# Evolver Loop 1 Analysis

## Issue: Submission failed with 'Overlapping trees in group 126'

The baseline submission from snapshot 21116303805 was rejected by Kaggle due to overlapping trees.
We found that snapshot 21328309254 has a VALID submission that scored 70.647327 on LB.

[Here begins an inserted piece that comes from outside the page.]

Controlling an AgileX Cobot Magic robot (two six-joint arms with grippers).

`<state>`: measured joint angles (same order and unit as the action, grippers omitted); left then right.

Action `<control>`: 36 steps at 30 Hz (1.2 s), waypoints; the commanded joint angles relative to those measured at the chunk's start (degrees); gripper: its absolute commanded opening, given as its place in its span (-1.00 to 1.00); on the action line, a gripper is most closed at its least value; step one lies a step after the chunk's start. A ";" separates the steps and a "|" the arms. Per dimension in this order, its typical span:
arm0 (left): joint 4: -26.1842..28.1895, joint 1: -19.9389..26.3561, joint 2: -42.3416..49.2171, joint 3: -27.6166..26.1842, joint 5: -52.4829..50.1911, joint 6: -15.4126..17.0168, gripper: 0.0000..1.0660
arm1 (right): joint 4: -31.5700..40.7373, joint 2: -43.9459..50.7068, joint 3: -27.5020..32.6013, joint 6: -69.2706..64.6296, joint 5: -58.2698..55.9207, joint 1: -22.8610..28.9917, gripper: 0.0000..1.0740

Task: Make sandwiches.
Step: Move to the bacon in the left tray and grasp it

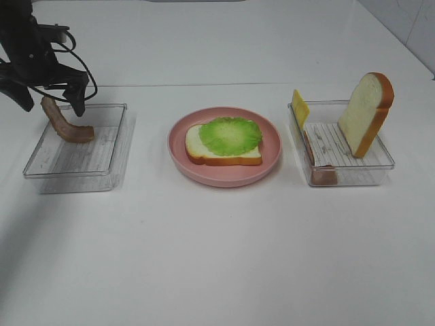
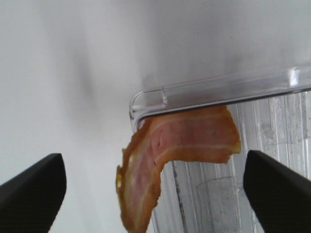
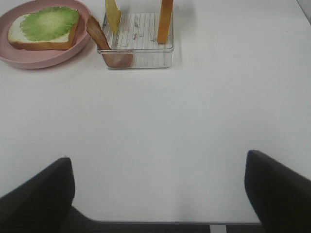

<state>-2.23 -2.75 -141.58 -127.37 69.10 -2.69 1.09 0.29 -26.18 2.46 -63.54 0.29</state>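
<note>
A brown bacon strip (image 1: 64, 125) (image 2: 180, 141) leans over the back-left corner of the left clear tray (image 1: 81, 159) (image 2: 218, 90). My left gripper (image 1: 53, 107) (image 2: 155, 189) hovers over it, open, one finger on each side and neither touching it. On the pink plate (image 1: 268, 163) (image 3: 29, 58) lies a bread slice (image 1: 224, 157) (image 3: 43, 43) topped with green lettuce (image 1: 230, 134) (image 3: 48, 22). My right gripper (image 3: 160, 194) is open and empty over bare table, well in front of the right tray (image 1: 353, 173) (image 3: 141, 58).
The right tray holds an upright bread slice (image 1: 367, 112) (image 3: 165, 19), a yellow cheese slice (image 1: 300, 107) (image 3: 112, 13) leaning on its back-left corner, and a brownish ham piece (image 1: 323, 173) (image 3: 99, 36) along its left wall. White table surrounds the plate and both trays.
</note>
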 commanded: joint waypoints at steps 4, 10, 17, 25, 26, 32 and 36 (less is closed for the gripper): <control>0.63 -0.40 -0.11 -0.11 -0.11 0.06 0.12 | -0.11 1.15 0.23 0.11 0.29 -0.23 0.71; 0.69 -0.40 -0.11 -0.11 -0.17 0.69 -0.04 | -0.11 1.15 0.23 0.11 0.29 -0.23 0.71; 0.40 -0.40 -0.11 -0.11 1.89 0.63 -0.04 | -0.11 1.15 0.23 0.11 0.29 -0.23 0.71; 0.40 -0.40 -0.11 -0.11 1.15 0.63 -0.04 | -0.11 1.15 0.23 0.11 0.29 -0.23 0.71; 0.46 -0.40 -0.11 -0.11 0.86 0.63 -0.04 | -0.11 1.15 0.23 0.11 0.29 -0.23 0.71; 0.46 -0.40 -0.11 -0.11 0.40 0.69 -0.07 | -0.11 1.15 0.23 0.11 0.29 -0.23 0.71; 0.46 -0.40 -0.11 -0.11 0.40 0.69 -0.31 | -0.11 1.15 0.23 0.11 0.29 -0.23 0.71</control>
<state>-2.23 -2.75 -141.58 -127.37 69.50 -2.52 1.09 0.29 -26.18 2.46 -63.54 0.29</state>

Let's verify this valid submission and understand the precision requirements.

In [None]:
import pandas as pd
import numpy as np
from shapely.geometry import Polygon
from shapely.affinity import rotate, translate
from shapely.ops import unary_union
from decimal import Decimal, getcontext
import json

getcontext().prec = 30

# Load the VALID submission
valid_path = '/home/code/experiments/000_baseline/submission_valid.csv'
df = pd.read_csv(valid_path)
print(f"Loaded {len(df)} rows")
df.head()

In [None]:
# Parse values
def parse_s_value(s_val):
    if isinstance(s_val, str) and s_val.startswith('s'):
        return s_val[1:]  # Keep as string for precision
    return str(s_val)

df['x_str'] = df['x'].apply(parse_s_value)
df['y_str'] = df['y'].apply(parse_s_value)
df['deg_str'] = df['deg'].apply(parse_s_value)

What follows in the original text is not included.